TL;DR: This post presents the derivation and implementation of the stochastic gradient descent algorithm applied to a three-layered multilayer perceptron in C++.


Introduction

This post serves as an introduction to the working horse algorithm in deep learning, the backpropagation (stochastic) gradient descent algorithm, and shows how this algorithm can be implemented in C++. Throughout this post, a multilayer perceptron network with three hidden layers serves as an example. For better understanding, the derivation of the algorithm and the implementation is explicitly focused on a three-layered network, but can be generalized later without much effort. A simple classification task is used to test the implementation.

Method

The implementation of a fully connected neural network can be divided into two parts. The feedforward part, that consists of the mapping from input to output space, and the backpropagation gradient descent part, where the network actually learns.

In a multilayer perceptron, the feedforward process, i.e. the mapping of information from the input to the output dimension, consists of many affine transformations followed by nonlinear transformations.

\begin{equation} \label{eq:affinetransformation} \underbrace{z = \sum_i w_i x_i + b}_{\text{Affine transformation}} \end{equation}

\begin{equation} \label{eq:nonlineartransformation} \underbrace{x = h(z)}_{\text{Nonlinear transformation}} \end{equation}

The following visualization of the three-layered fully connected neural network should contribute to a better understanding of the derivation below and the subsequent implementation.

For our three layer neural network, the mapping can be formulated as follows, starting at the network’s input layer:

Input $\rightarrow$ Hidden 1

\begin{equation} \label{eq:z1} z_l = \sum_m w_{lm} x_m + b_l \end{equation}

\begin{equation} \label{eq:x1} x_l = h(z_l) \end{equation}

Hidden 1 $\rightarrow$ Hidden 2

\begin{equation} \label{eq:z2} z_k = \sum_l w_{kl} x_l + b_k \end{equation}

\begin{equation} \label{eq:x2} x_k = h(z_k) \end{equation}

Hidden 2 $\rightarrow$ Hidden 3

\begin{equation} \label{eq:z3} z_j = \sum_k w_{jk} x_k + b_j \end{equation}

\begin{equation} \label{eq:x3} x_j = h(z_j) \end{equation}

Hidden 3 $\rightarrow$ Output

\begin{equation} \label{eq:z4} z_i = \sum_j w_{ij} x_j + b_i \end{equation}

\begin{equation} \label{eq:x4} x_i = \sigma(z_i) \end{equation}

Here, $h(\cdot)$ represents some activation function such as the rectified linear (ReLU), that transforms its input in a nonlinear fashion, $\sigma(\cdot)$ represents the activation function at the network’s final layer that maps the output to the interval between 0 and 1, and $x_i$ stands for the network’s final neuron-wise prediction at the output layer.

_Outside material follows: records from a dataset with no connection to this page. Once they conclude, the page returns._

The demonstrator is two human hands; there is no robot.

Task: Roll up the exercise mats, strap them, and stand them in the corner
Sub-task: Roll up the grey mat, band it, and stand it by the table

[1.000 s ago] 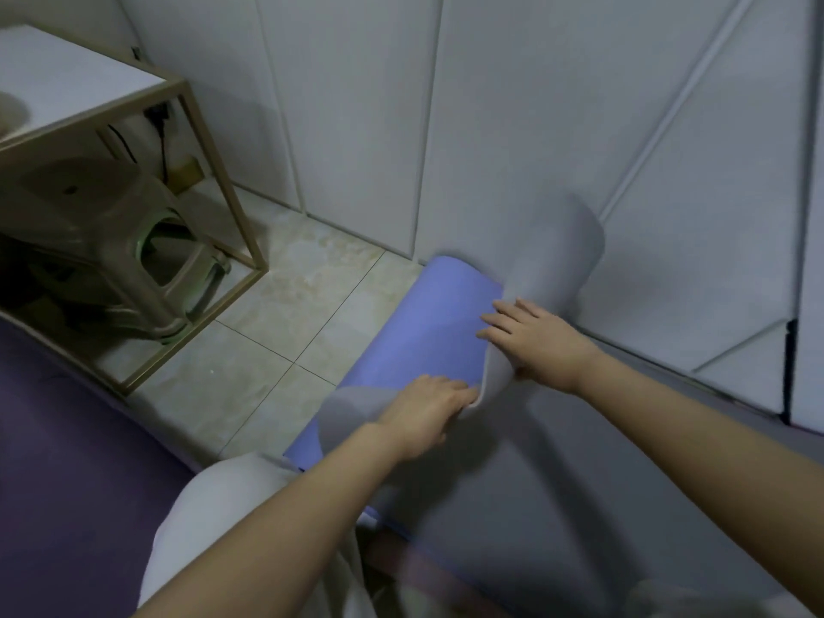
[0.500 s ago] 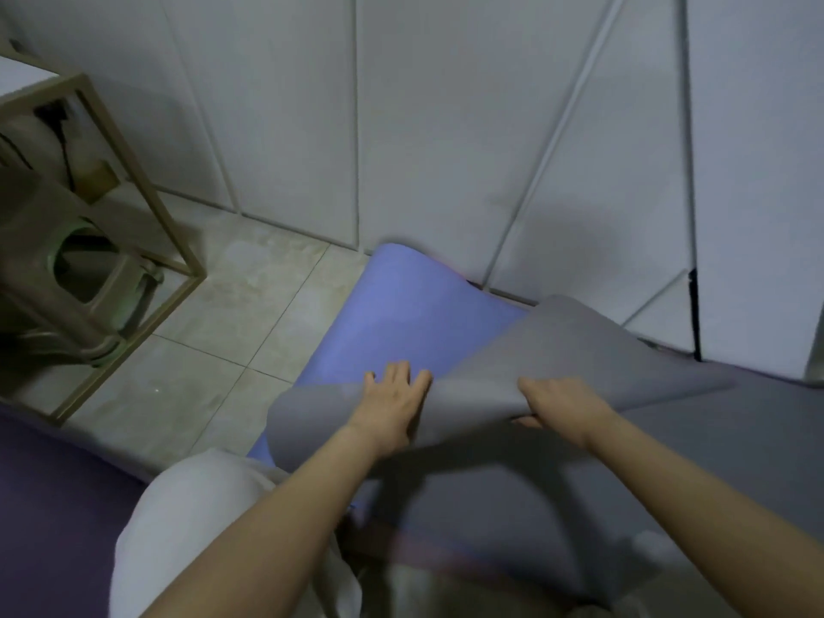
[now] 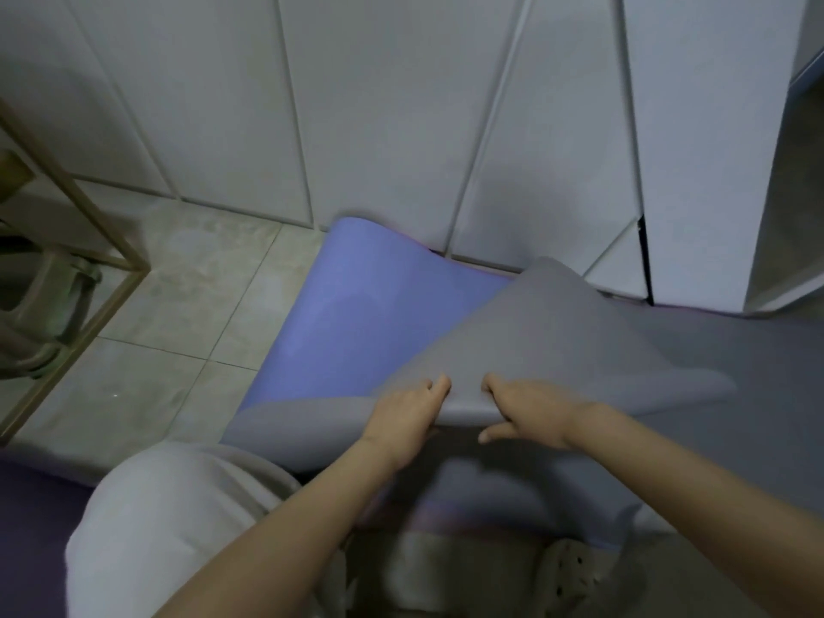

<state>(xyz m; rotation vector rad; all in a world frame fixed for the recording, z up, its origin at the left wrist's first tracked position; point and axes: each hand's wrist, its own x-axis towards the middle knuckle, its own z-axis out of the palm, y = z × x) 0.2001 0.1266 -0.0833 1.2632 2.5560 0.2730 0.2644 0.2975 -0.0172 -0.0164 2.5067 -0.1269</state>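
left hand and right hand grip the folded edge of the grey mat. their fingers curl over it.

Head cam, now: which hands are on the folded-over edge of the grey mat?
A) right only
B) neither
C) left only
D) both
D: the left hand and the right hand both grip the folded edge of the grey mat, side by side, with the blue mat lying beneath it.
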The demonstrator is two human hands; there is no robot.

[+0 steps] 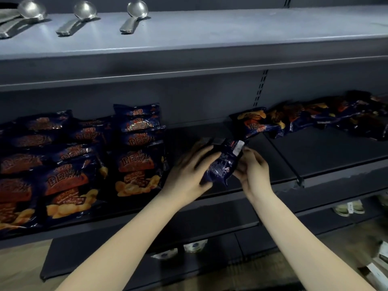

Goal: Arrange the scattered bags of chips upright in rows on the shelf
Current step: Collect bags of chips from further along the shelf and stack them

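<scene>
A dark blue chip bag (222, 162) is held over the middle shelf (279, 171), its back side with a white label facing me. My left hand (189, 175) grips its left edge with spread fingers. My right hand (253, 169) pinches its right edge. To the left stand three rows of upright blue and orange chip bags (134, 162), leaning back one behind another. At the back right of the same shelf lie several scattered chip bags (310, 118) on their sides.
The upper shelf (210, 38) carries three stacks of metal spoons (134, 15). Lower shelves (189, 238) jut out beneath my forearms, with pale packets (195, 246) and packaged goods (348, 207) on them. A shelf divider edge (294, 169) runs right of my hands.
</scene>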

After successfully mapping the input signal to the network’s output, the error of the prediction can be determined. For this purpose, one can make use of the simple L2 loss function, which is defined as follows

\begin{equation} \label{eq:loss_function} L = \frac{1}{2} \sum_i (y_i - x_i)^2 \end{equation}

where $y_i$ represents the true label that the network is trying to predict.

Now that we have described the feedforward process as well as the computation of the loss, we can use the information gathered during the feedforward process, i.e. the network’s activations and preactivations, to compute the gradients for all weights and biases in our network. This is also the first part to derive an optimization algorithm that allows us to train our network.

In contrast to the feedforward process, we now start at the network’s output and work our way back to the input layer. Since the loss function is a multiple nested function, we can use the chain rule of calculus to compute the desired gradients.

We start by looking at how the weights connecting the last two layers affect the loss function.

\[\begin{equation} \begin{gathered} \label{eq:gradients4} \frac{dL}{dw_{ij}} &=& \frac{dz_i}{dw_{ij}} \cdot \frac{dx_i}{dz_i} \cdot \frac{dL}{dx_i}\\ &=& x_j \cdot \underbrace{h'(z_i) \cdot (x_i - y_i)}_{\delta_i} \end{gathered} \end{equation}\]

The gradients for the biases are determined analogously.

\[\begin{equation} \begin{gathered} \label{eq:gradients4b} \frac{dL}{db_{i}} &=& \frac{dz_i}{db_{i}} \cdot \frac{dx_i}{dz_i} \cdot \frac{dL}{dx_i}\\ &=& 1 \cdot \underbrace{h'(z_i) \cdot (x_i - y_i)}_{\delta_i} \end{gathered} \end{equation}\]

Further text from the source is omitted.